Человек посторонний увидел бы, как учителя, ожидавшие страхового агента, переглянулись и кое-кто из них заулыбался, потому что преподаватели старшего поколения снисходительно относились к непосредственности и непредсказуемости поведения учителя физики, и как слегка помрачнело лицо директора школы Степана Алексеевича, который с некоторой опаской относился ко всему, что было связано с кабинетом физики.
Потом человек посторонний увидел бы, что Лаэрт Анатольевич снова появился в учительской вместе с Аркадией Львовной, за которой он мигом слетал на второй этаж. (Марина Букина, поняв из сбивчивых речей Лаэрта Анатольевича, что произошло нечто исключительно важное, сгорая от любопытства, тоже хотела было двинуться вслед за своим классным руководителем, но Изобретатель ее отстранил, и Марина осталась у дверей кабинета физики.)
И, наконец, человек посторонний стал бы свидетелем того, как Лаэрт Анатольевич выскочил на середину учительской с поднятой рукой, и услышал бы, как он выкрикнул:
— Внимание! В школе ЧП!
Учителя задвигались: Лицо Степана Алексеевича стало еще мрачнее.
— Рядом с нами присутствуют школьники из двадцать третьего века! — крикнул Лаэрт Анатольевич. — Я понимаю, что в это поверить трудно, и я сам долго не верил! Но это так! У меня есть доказательства! Мы столкнулись с фактом, который кажется невероятным, но тем не менее представляет гобой объективную реальность!
Учителя зашумели. Аркадия Львовна, примостившаяся на диване, резко дернула головой и собралась что-то сказать, но Степан Алексеевич тоже поднял руку.
— Продолжайте, Лаэрт Анатольевич, — сказал он устало. — Что же такое приключилось в кабинете физики на этот раз?
— Они снимали нас на пленку! — крикнул учитель физики. — Представляете, все мы, вся наша школа будет показана в двадцать третьем веке!

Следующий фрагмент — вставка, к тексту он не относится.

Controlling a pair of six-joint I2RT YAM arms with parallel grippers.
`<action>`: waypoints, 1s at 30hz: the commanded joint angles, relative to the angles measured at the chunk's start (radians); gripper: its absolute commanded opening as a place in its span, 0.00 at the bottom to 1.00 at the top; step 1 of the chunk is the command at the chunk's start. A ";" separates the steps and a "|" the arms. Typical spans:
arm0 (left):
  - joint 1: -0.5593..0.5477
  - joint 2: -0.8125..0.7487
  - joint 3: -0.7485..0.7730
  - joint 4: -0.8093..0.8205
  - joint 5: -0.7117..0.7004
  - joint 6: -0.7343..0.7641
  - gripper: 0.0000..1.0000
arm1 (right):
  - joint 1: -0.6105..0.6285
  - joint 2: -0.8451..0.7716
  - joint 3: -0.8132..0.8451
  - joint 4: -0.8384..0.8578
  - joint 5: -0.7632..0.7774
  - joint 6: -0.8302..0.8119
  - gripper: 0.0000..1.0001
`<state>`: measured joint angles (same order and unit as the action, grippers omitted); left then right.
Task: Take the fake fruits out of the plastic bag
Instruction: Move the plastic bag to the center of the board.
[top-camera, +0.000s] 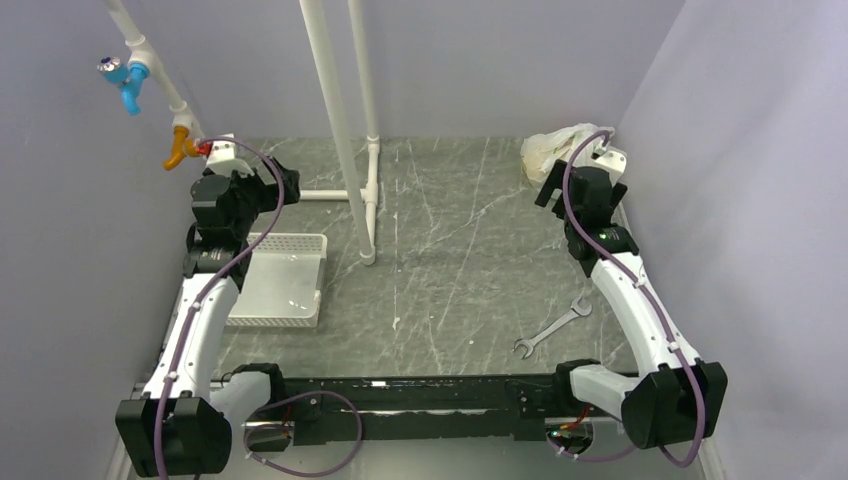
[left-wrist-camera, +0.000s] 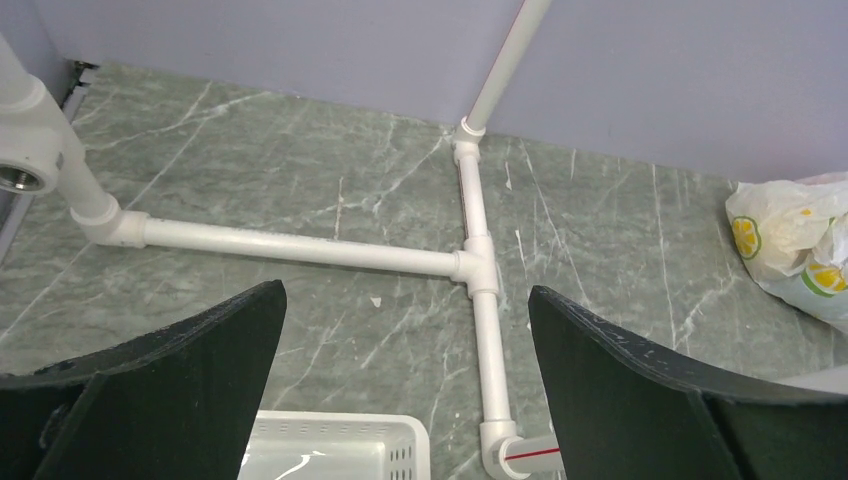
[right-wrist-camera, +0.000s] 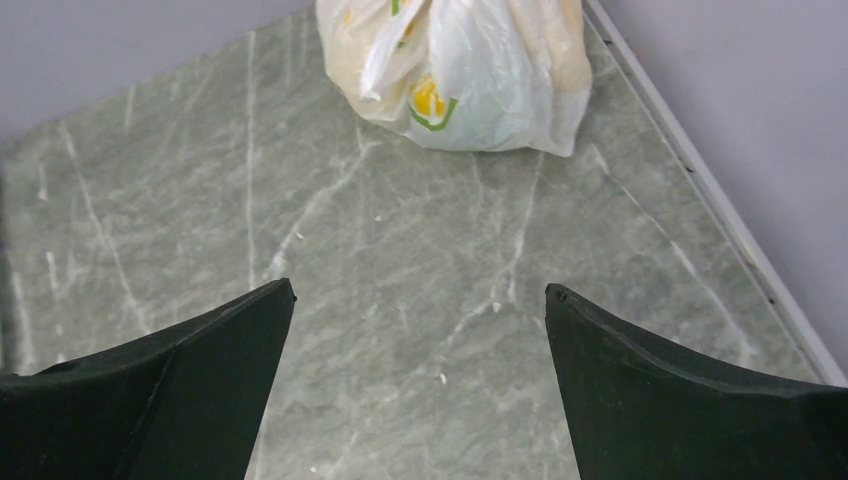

Степан Алексеевич омраченным взглядом обвел весь педагогический коллектив.
— Я думаю, в любом случае нам надо все выслушать до конца, — произнес директор терпеливо. — Дело в том, что мы, педагоги, воспитываем не только учащихся, но и самих себя, в том числе и друг друга. И непедагогично будет не дать высказаться нашему коллеге до конца.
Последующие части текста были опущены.